=== Your instructions ===
The reply must return each line of the data exactly.

=== Information provided ===

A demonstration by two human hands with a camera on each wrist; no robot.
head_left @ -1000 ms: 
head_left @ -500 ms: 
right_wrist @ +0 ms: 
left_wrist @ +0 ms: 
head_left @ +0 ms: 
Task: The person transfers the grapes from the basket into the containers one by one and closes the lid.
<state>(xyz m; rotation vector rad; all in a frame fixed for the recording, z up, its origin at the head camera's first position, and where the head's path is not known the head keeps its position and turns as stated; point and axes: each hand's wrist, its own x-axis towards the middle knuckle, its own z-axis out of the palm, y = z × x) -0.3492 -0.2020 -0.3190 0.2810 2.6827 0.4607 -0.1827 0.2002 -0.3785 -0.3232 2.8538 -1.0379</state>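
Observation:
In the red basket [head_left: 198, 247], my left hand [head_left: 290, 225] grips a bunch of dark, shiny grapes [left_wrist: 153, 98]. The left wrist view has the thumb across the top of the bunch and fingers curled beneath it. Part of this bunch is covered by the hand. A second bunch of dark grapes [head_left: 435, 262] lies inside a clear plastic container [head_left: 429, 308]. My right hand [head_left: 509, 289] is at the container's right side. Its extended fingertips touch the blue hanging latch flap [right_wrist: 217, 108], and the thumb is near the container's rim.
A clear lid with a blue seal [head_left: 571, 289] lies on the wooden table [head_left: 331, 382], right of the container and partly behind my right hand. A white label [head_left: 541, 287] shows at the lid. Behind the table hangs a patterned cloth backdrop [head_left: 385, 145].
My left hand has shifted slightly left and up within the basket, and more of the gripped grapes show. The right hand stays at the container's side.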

=== Response to this task ===
A demonstration by two human hands with a camera on each wrist; no robot.
head_left @ -1000 ms: 
head_left @ -500 ms: 
right_wrist @ +0 ms: 
left_wrist @ +0 ms: 
head_left @ +0 ms: 
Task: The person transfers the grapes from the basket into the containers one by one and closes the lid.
<state>(xyz m; rotation vector rad; all in a frame fixed for the recording, z up, its origin at the head camera's first position, and where the head's path is not known the head keeps its position and turns as stated; point and axes: each hand's wrist, its own x-axis towards the middle knuckle, its own z-axis out of the palm, y = z × x) -0.3492 -0.2020 -0.3190 0.2810 2.6827 0.4607 -0.1827 0.2002 -0.3785 -0.3232 2.8538 -1.0379</state>
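Observation:
In the red basket [head_left: 198, 247], my left hand [head_left: 290, 225] grips a bunch of dark, shiny grapes [left_wrist: 153, 98]. The left wrist view has the thumb across the top of the bunch and fingers curled beneath it. Part of this bunch is covered by the hand. A second bunch of dark grapes [head_left: 435, 262] lies inside a clear plastic container [head_left: 429, 308]. My right hand [head_left: 509, 289] is at the container's right side. Its extended fingertips touch the blue hanging latch flap [right_wrist: 217, 108], and the thumb is near the container's rim.
A clear lid with a blue seal [head_left: 571, 289] lies on the wooden table [head_left: 331, 382], right of the container and partly behind my right hand. A white label [head_left: 541, 287] shows at the lid. Behind the table hangs a patterned cloth backdrop [head_left: 385, 145].
My left hand has shifted slightly left and up within the basket, and more of the gripped grapes show. The right hand stays at the container's side.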

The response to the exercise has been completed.